The Knoxville R Users Group is presenting a workshop on text analysis using R by Bob Muenchen. The workshop is free and open to the public. You can join the group at https://www.meetup.com/Knoxville-R-Users-Group. A description of the workshop follows.
R for Text Analysis
When analyzing text using R, it’s hard to know where to begin. There are 37 packages available and there is quite a lot of overlap in what they can do. This workshop will demonstrate how to do three popular approaches: dictionary-based content analysis, latent semantic analysis, and latent Dirichlet allocation. We will spend much of the time on the data preparation steps that are important to all text analysis methods including data acquisition, word stemming/lemmatization, removal of punctuation and other special characters, phrase discovery, tokenization, and so on. While the examples will focus on the automated extraction of topics in the text files, we will also briefly cover the analysis of sentiment (e.g. how positive is customer feedback?) and style (who wrote this? are they telling the truth?)
The results of each text analysis approach will be the topics found, and a numerical measure of each topic in each document. We will then merge that with numeric data and do analyses combining both types of data.
The R packages used include quanteda, lsa, topicmodels, tidytext and wordcloud; with brief coverage of tm and SnowballC. While the workshop will not be hands-on due to time constraints, the programs and data files will be available afterwards.
Where: University of Tennessee Humanities and Social Sciences Building, room 201. If the group gets too large, the location may move and a notice will be sent to everyone who RSVPs on Meetup.com or who registers at the UT workshop site below. You can also verify the location the day before via email with Bob at muenchen@utk.edu.
When: 9:05-12:05 Friday 1/27/17
Prerequisite: R language basics
Members of UT Community register at: http://workshop.utk.edu under Researcher Focused
Members of other groups please RSVP on your respective sites so I can bring enough handouts.

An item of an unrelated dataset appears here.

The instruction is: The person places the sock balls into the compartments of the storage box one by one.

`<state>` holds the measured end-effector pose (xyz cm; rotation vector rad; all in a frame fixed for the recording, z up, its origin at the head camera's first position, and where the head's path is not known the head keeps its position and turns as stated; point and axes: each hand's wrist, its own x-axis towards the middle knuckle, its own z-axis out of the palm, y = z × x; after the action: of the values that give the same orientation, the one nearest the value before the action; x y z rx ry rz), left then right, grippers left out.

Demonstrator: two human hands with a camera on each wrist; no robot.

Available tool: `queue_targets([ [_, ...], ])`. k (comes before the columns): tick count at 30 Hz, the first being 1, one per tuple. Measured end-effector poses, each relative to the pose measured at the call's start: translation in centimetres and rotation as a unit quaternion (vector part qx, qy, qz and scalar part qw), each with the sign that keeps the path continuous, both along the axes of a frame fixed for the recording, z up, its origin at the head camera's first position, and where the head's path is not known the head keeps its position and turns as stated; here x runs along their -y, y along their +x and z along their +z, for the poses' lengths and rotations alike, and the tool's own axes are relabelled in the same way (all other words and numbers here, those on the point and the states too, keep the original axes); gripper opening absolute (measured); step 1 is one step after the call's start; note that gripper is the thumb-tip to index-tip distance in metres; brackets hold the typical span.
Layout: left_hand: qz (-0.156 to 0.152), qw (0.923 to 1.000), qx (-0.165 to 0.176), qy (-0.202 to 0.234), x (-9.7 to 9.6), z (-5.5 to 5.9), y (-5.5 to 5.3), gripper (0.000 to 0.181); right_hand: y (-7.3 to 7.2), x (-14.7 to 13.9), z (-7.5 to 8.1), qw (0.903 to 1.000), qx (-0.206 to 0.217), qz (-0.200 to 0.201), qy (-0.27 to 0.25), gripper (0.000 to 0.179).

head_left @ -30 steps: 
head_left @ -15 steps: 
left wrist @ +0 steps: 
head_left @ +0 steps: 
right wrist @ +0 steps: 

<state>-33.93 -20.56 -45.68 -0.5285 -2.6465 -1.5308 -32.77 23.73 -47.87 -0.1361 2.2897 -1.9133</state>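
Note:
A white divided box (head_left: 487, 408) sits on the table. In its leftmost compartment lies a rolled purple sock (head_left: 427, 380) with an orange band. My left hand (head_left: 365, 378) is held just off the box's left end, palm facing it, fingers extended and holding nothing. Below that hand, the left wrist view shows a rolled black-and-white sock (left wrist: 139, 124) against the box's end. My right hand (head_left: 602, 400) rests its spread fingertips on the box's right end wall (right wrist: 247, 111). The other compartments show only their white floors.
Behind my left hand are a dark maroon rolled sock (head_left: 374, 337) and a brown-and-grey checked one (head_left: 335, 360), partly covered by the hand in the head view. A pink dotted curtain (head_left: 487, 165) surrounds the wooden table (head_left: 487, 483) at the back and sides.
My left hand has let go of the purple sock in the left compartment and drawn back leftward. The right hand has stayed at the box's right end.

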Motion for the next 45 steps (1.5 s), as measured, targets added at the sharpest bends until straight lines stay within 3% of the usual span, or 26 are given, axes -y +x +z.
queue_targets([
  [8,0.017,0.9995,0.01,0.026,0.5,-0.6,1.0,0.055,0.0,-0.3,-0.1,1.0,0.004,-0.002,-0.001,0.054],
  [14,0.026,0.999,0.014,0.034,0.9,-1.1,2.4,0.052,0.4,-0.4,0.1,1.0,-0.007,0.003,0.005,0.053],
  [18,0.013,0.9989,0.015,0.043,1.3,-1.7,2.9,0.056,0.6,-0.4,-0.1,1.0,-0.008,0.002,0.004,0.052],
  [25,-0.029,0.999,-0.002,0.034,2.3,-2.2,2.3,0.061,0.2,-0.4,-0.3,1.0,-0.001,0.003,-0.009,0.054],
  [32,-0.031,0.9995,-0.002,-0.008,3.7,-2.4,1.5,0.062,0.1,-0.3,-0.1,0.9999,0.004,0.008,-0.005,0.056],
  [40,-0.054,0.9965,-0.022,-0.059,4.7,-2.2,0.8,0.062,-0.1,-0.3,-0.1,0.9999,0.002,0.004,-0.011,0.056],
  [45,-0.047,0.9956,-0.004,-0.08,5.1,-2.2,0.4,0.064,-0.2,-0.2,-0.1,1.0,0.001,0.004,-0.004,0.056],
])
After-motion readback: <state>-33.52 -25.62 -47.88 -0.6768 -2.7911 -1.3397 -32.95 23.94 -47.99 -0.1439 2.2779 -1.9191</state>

Seems like a great workshop, text analytics is such a valuable tool in market research. A little too far for our team, so I’m wondering if anything will be posted online?
Hi Drive Research,
Sorry, there won’t be anything posted online, but I do frequently teach workshops onsite for corporate clients (see the Workshops menu). This one isn’t quite at that level of quality yet. I need to add a set of slides, exercises, other data sets to practice with, etc. Getting that done is a high priority for me, which I expect to have finished in around six weeks. The final version will make fairly heavy use of dplyr and the tidytext package, so if your team isn’t familiar with that, you’d want to have a day of that first (which I also teach). The “final” workshop version (as far as anything is final in R!) will also include some comparison of R packages with commercial text analysis software, a few non-R open source alternatives, and how to best migrate if you’re already using a commercial package.
Cheers,
Bob
Thanks Bob, just came across another list of yours which will be helpful. Let me know when this is compiled. I’d love to take a look as we have several companies we work with who utilize these packages.
Hi George,
This reminds me that I need to add the newest text analysis packages to the SAS / SPSS Add-ons list! I did find a good market research example to use in the workshop, but if you have any others, please let me know.
Cheers,
Bob
Any advice on where to park?
Hi Thomas,
Check out the Volunteer Hall parking garage in K-2.5 location of this map:
http://parking.utk.edu/wp-content/uploads/sites/6/2014/06/UT-Campus-Parking-Map-2016-17_v6-9152016.pdf
See you soon!
Bob
Hi. Do you guys have the workshop in January 2018?
Hi Elham,
I’m afraid not. This semester is much busier than usual.
Cheers,
Bob